Stanley Tigerman of Tigerman McCurry, Pacific Garden Mission, 1458 South Canal Street, 2007. Exterior court. Founded 1877, this organization was brought to greater recognition by baseball-player and later evangelist Billy Sunday. The new facility incorporates dining and dormitory space for 950 homeless as well a s related educational, gym, laundry, and spiritual space. (Photo: Steve Hall © Hedrich Blessing, courtesy Tigerman McCurry Architects.) Page 287.

In his introduction, Zukowsky acknowledges he’s revisiting much of the territory he covered in the 2004 work (also for the publisher Rizzoli), which drew mostly from the Art Institute’s extensive collection of drawings, artifacts, and photos. Here, Zukowsky’s source for imagery, while almost exclusively photographic, is actually much broader than the Art Institute’s and really makes for a much more vivid picture.

Zukowsky is a fine scholar, but the writing in Building Chicago is generally dry and uninspiring, particularly if you’re well-versed in the subject matter. But you’re not reading this book for the text. Like any picture book—and, while it’s a serious historical work, Building Chicago is primarily a picture book—its success depends on the images. So it’s particularly fortunate that Zukowsky was able to indulge his “curator’s choice” and assemble a brilliant iconography of the most emblematic buildings in the city from the museum’s collection.


(Courtesy Rizzoli)

(Courtesy Rizzoli)

Zukowsky admits that he didn’t intend this as a comprehensive history of the city’s built environment: It is, quite frankly, a look at the city’s most important, influential and prominent structures. Aside from some high-profile apartment towers and one lakefront mansion, there’s little about residential design, almost nothing ecclesiastical, and very little outside the city’s core. The visual story Zukowsky is presenting here doesn’t pretend to reflect anything beyond the public realm or show us much about the neighborhoods in a city that is supposed to be all about neighborhoods. It’s about the architecture that has become a key element of the tourism industry and an economic engine on its own, celebrating the great, important buildings of Chicago that provide the city its one real claim to international distinction and are the source of boundless hometown pride.

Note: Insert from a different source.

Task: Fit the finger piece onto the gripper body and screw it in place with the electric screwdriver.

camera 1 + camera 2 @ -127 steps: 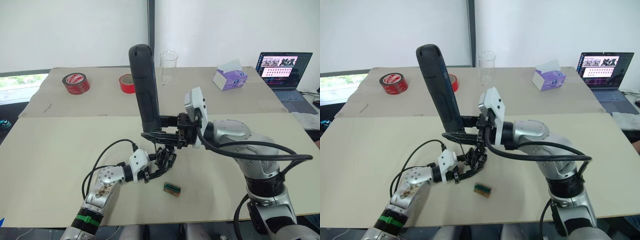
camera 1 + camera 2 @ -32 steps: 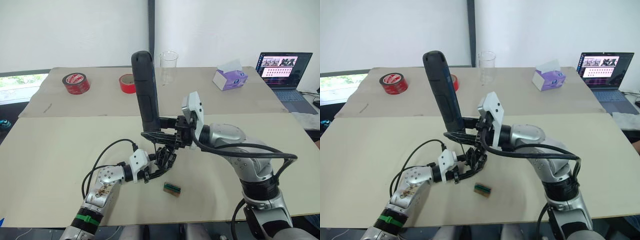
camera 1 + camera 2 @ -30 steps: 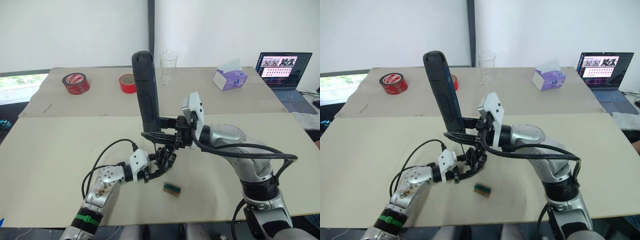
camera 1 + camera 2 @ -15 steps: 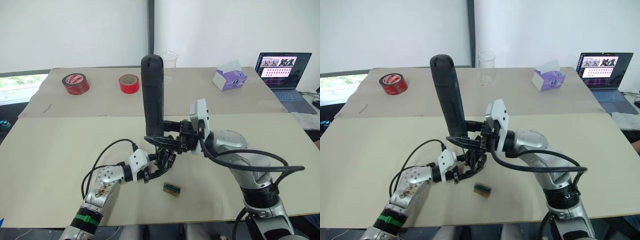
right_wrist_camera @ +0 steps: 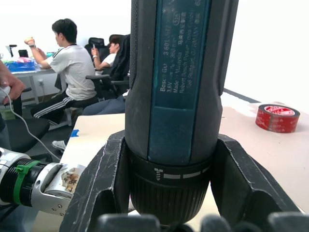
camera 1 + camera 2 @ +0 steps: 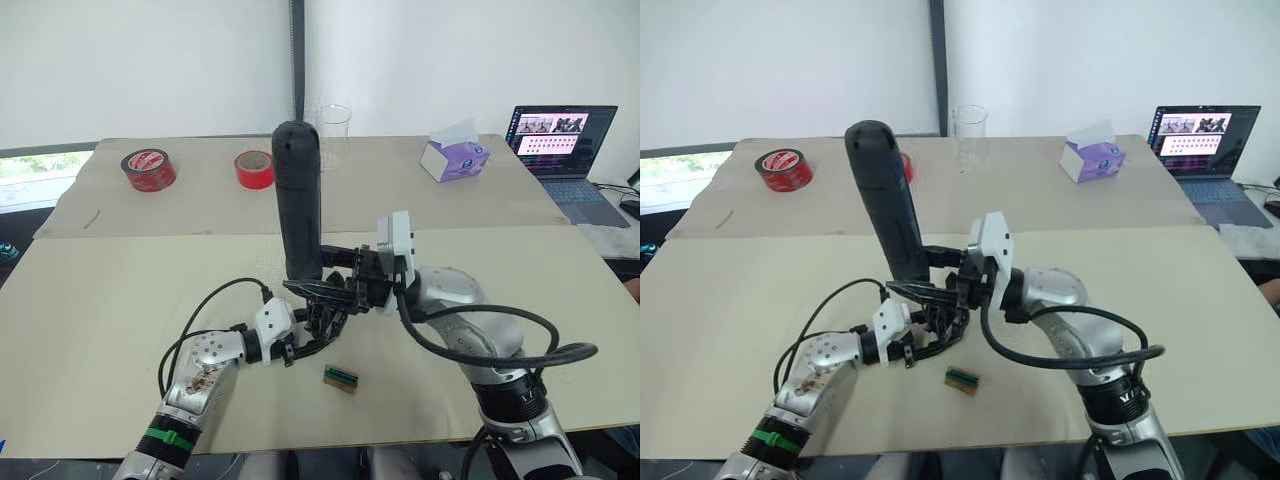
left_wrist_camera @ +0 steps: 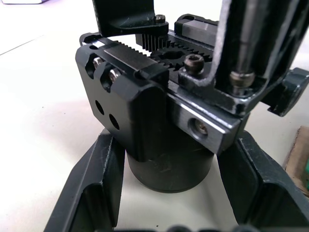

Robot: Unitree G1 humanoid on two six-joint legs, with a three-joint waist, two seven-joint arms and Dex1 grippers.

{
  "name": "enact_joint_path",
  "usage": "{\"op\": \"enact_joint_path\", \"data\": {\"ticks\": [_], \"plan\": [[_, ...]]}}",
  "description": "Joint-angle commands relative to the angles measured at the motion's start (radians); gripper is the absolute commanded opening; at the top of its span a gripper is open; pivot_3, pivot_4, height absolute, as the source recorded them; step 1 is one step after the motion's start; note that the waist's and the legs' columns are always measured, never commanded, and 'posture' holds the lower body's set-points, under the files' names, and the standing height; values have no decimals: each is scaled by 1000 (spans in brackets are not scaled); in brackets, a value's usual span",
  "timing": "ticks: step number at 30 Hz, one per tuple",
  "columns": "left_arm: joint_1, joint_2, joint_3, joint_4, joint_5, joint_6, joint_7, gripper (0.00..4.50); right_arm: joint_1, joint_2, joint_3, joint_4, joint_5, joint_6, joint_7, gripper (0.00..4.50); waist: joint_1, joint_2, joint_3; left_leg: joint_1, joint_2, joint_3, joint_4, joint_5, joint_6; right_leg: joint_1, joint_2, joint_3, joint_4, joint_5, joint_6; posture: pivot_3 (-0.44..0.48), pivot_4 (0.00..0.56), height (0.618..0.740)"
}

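Note:
The electric screwdriver (image 6: 298, 200), a long thick black cylinder, stands nearly upright over the table's middle. My right gripper (image 6: 322, 286) is shut on its lower end, and its fingers (image 5: 104, 183) clamp the collar. Directly beneath sits the gripper body (image 7: 145, 111), a small black block on a round base, with my left gripper (image 6: 305, 340) shut on that base. The screwdriver's thin metal bit (image 7: 251, 34) comes down onto the body's top edge. A black part (image 7: 123, 17) rises from the body; I cannot tell whether it is the finger piece.
A tiny green-and-brown block (image 6: 341, 377) lies just right of the gripper body. At the table's back stand two red tape rolls (image 6: 150, 168), a clear cup (image 6: 334, 135), a purple tissue box (image 6: 446, 157) and a laptop (image 6: 560, 135). People sit behind in the right wrist view.
My right arm has brought the screwdriver from a lean to nearly upright and a little lower over the gripper body. My left gripper has kept still on the body.

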Motion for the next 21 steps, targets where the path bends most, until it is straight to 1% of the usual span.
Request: {"op": "enact_joint_path", "data": {"ticks": [1,6,10,21], "plan": [[36,28,-13,71,26,29,-17,2258,29,-24,49,71,-72,-21,34,1916,0,0,0,0,0,0,0,0,0,0,0,0,0,0,0,0,150,740],[32,33,-10,73,23,29,-20,2258,28,-17,67,90,-81,-31,48,1916,0,-1,-2,5,0,0,-1,0,-1,0,-1,0,0,-1,-2,0,150,740],[30,32,-12,64,22,36,-16,2258,28,-34,101,104,-117,-43,67,1916,0,-1,-5,7,0,0,-4,0,-1,0,-4,0,0,-1,-2,0,150,740],[19,29,-14,37,17,67,-7,2258,5,-52,108,141,-123,46,15,1916,1,-1,-6,9,0,0,-6,0,-2,1,-6,-1,0,-1,-2,0,150,740]]}}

Readers familiar with the cityscape will not be surprised here with the choice of buildings illustrated. But the book’s real distinction is the historical selection from Hedrich Blessing—both in its great period photos of grand buildings now demolished (the Michigan Square Building) or recklessly remodeled (the Prudential Building lobby) and of projects far less glamorous: A 1944 photo of the Monroe Street Red Line platform and another of the newly finished Lake Shore Drive pedestrian overpass at North Avenue are particularly edifying.

It’s hard to imagine a better compendium: Building Chicago is an important addition to any serious collection of books about the city.